== What the exercise asks ==
Check every line of the entries below for the word "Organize", and copy the ones that have it.

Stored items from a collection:
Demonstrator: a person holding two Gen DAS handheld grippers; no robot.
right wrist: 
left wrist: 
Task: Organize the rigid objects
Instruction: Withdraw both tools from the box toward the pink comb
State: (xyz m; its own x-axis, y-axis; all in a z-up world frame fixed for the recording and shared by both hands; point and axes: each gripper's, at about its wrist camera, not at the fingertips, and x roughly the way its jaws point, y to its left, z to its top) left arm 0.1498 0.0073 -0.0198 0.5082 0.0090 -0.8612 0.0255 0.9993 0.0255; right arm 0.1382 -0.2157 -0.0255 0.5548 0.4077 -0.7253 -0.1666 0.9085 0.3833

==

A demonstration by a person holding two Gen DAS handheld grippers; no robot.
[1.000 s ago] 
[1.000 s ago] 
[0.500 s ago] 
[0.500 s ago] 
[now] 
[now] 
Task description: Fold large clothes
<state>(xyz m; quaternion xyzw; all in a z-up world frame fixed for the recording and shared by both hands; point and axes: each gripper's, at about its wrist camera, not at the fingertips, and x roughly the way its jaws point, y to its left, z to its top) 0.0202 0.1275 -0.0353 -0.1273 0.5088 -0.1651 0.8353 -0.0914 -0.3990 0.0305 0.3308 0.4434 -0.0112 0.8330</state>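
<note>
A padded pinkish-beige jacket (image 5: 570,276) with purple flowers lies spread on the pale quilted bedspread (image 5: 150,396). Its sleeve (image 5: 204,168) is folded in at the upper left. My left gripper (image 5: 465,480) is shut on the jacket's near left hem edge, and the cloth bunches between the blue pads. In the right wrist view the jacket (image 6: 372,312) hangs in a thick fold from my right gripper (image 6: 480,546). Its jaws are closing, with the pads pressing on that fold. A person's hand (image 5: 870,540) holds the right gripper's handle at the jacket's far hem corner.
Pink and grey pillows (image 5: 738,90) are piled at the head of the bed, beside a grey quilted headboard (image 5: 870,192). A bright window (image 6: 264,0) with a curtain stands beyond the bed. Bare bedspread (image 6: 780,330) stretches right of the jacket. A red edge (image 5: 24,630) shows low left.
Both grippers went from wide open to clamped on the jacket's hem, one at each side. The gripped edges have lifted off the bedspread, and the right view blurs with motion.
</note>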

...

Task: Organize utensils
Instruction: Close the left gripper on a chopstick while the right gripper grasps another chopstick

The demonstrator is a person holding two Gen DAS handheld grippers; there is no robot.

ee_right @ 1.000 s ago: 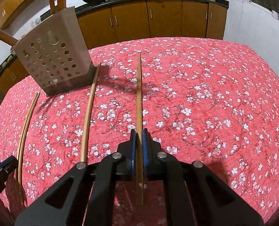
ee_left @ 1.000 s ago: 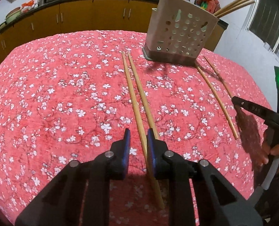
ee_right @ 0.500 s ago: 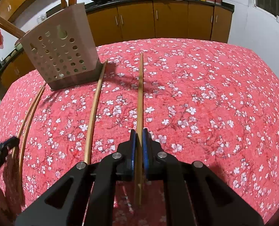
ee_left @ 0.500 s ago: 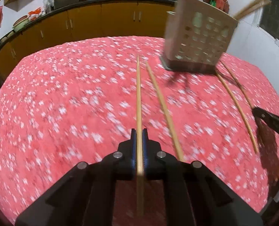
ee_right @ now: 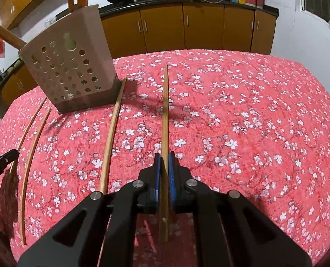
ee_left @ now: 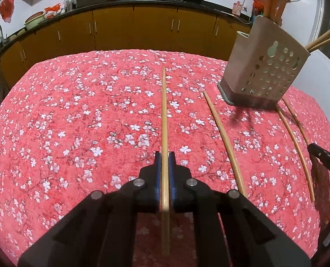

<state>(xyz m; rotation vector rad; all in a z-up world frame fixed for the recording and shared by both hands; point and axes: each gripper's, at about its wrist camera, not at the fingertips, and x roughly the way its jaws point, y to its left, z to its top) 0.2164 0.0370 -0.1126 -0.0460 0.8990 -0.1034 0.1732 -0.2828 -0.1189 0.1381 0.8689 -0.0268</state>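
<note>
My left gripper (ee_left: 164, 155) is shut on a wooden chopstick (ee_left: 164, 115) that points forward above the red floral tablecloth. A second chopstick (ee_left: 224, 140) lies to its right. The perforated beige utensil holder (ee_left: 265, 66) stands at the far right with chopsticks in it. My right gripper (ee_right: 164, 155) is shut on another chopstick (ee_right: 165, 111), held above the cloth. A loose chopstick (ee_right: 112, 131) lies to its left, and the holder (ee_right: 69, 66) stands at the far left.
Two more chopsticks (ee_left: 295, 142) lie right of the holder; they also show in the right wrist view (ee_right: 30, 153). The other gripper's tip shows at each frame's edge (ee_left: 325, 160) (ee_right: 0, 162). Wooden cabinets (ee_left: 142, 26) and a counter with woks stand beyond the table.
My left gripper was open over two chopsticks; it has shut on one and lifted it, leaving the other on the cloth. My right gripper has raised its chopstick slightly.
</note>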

== Your solution ==
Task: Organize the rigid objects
Task: Organize utensils

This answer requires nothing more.